Persone più a rischio
I soggetti più a rischio per la forma più grave sono gli anziani, gli immunodepressi, i pazienti cronici o pluripatologici in quanto il loro sistema immunitario è indebolito fisiologicamente dall’età o per causa di malattia.
Diagnosi: serve un test di laboratorio
Una febbre simile all’influenza deve sempre destare sospetti in piena estate. A causa di sintomi aspecifici, l’infezione è difficile da diagnosticare con un solo esame obiettivo del medico. Per arrivare alla diagnosi è necessario fare un test specifico di laboratorio disponibile in ospedale.
Quando preoccuparsi
Una febbre in estate deve sempre destare sospetto in assenza di sintomi come raffreddore o mal di gola. Sarebbe quindi opportuno sottoporsi al test di laboratorio per individuare l’origine di un’evetuale infezione. Se invece inseime alla febbre, sorgono sintomi neurologici come forte mal di testa. rigidità nucale, nausea, vomito, fastidio alla luce… è necessario rivolgersi d’urgenza in ospedale.

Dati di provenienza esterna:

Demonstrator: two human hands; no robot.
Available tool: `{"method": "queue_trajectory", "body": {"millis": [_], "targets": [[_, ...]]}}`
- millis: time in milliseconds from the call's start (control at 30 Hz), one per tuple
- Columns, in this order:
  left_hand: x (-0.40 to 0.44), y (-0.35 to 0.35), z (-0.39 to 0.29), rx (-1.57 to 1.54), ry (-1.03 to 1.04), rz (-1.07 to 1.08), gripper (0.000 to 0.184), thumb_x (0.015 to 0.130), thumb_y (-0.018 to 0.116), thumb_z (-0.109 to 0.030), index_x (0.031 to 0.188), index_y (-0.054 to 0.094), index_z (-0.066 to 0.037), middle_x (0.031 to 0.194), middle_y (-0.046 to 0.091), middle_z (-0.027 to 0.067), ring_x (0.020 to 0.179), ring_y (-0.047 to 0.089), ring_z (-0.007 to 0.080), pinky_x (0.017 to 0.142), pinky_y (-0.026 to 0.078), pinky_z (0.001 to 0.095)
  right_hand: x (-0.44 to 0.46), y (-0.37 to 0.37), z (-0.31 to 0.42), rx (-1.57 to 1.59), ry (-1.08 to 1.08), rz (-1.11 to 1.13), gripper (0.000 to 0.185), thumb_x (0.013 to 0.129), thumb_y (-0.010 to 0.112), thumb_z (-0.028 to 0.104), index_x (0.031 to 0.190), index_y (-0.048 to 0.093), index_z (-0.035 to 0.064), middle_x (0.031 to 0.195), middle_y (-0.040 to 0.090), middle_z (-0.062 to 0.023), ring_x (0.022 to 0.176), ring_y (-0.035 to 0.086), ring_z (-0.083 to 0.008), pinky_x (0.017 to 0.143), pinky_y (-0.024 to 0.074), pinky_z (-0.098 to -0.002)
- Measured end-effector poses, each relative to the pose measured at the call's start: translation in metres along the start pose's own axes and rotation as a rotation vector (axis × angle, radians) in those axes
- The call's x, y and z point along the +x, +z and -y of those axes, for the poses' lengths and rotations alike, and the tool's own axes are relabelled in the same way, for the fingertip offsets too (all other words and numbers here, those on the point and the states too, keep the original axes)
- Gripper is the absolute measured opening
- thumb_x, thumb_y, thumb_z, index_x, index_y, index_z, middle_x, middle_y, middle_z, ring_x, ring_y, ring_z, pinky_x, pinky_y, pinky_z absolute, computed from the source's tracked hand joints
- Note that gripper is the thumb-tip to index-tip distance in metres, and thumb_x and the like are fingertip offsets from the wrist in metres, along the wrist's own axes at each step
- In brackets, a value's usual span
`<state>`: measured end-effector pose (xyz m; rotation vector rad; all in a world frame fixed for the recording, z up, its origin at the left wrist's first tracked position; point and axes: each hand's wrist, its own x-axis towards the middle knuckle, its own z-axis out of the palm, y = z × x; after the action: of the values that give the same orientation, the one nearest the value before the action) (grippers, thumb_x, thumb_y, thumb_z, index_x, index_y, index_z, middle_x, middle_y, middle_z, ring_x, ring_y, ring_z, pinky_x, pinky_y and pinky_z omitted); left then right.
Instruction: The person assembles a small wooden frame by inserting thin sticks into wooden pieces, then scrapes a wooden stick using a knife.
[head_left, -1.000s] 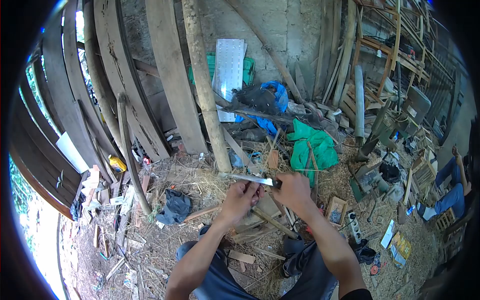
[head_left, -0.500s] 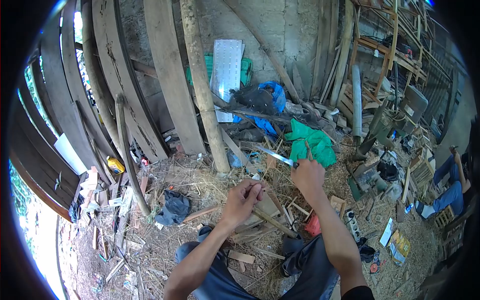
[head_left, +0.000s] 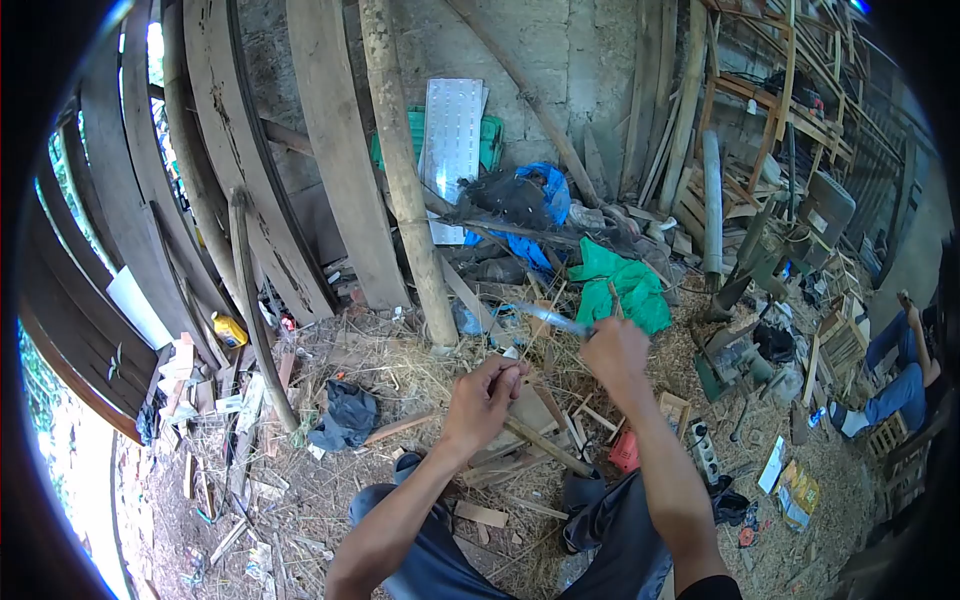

Terapia: non esiste un farmaco anti-virale per l’infezione da West Nile
Per la WND non esiste una terapia specifica, ma solo farmaci per alleviare i sintomi (antipiretici e antinfiammatori). Nei casi più gravi è necessario il ricovero in ospedale, dove si procede alla somministrazione di fluidi intravenosi e a respirazione assistita.
Prevenzione: protezione dalle punture di zanzare
Non esiste un vaccino contro il West Nile Virus. Il metodo più efficace di prevenzione è la protezione dalle punture di zanzare usando, in particolare dopo il tramonto, repellenti cutanei, zanzariere alle finestre e diffusori di insetticidi ad uso domestico. E’ fondamentale, inoltre, la collaborazione di tutti affinché non vengano a crearsi ambienti favorevoli al deposito delle uova e allo sviluppo delle larve di zanzare come i serbatoi di acqua stagnante (anche un semplice sottovaso) che devono essere eliminati o trattati con larvicidi
Nel 2010 la Regione Veneto ha istituito un progetto pilota per la sorveglianza delle arbovirosi (malattie trasmesse dalle zanzare) il cui responsabile scientifico è l’IRCSS Ospedale Sacro Cuore Don Calabria e a cui collaborano l’Istituto Zooprofilattico Sperimentale delle Venezie e l’Istituto di Microbiologia e Virologia di Padova. Per le patologie di importazione (Zika, Dengue e Chikungunya) al fine di evitare che diventino endemiche, esso prevede la segnalazione del caso di infezione entro le 12 ore dal sospetto diagnostico al Servizio Igiene Sanità Pubblica del Dipartimento di Prevenzione dell’Azienda Ulss competente per il territorio che può attivarsi, attraverso i Comuni, per la disinfezione della zona limitrofa all’abitazione del paziente o nel luogo dove si è probabilmente infettato.
Per il West Nile Virus la disinfezione deve avvenire periodicamente soprattutto nelle aree in cui le trappole dell’Istituto Zooprofilattico hanno raccolto zanzare infette o dove il virus è stato isolato nei cavalli.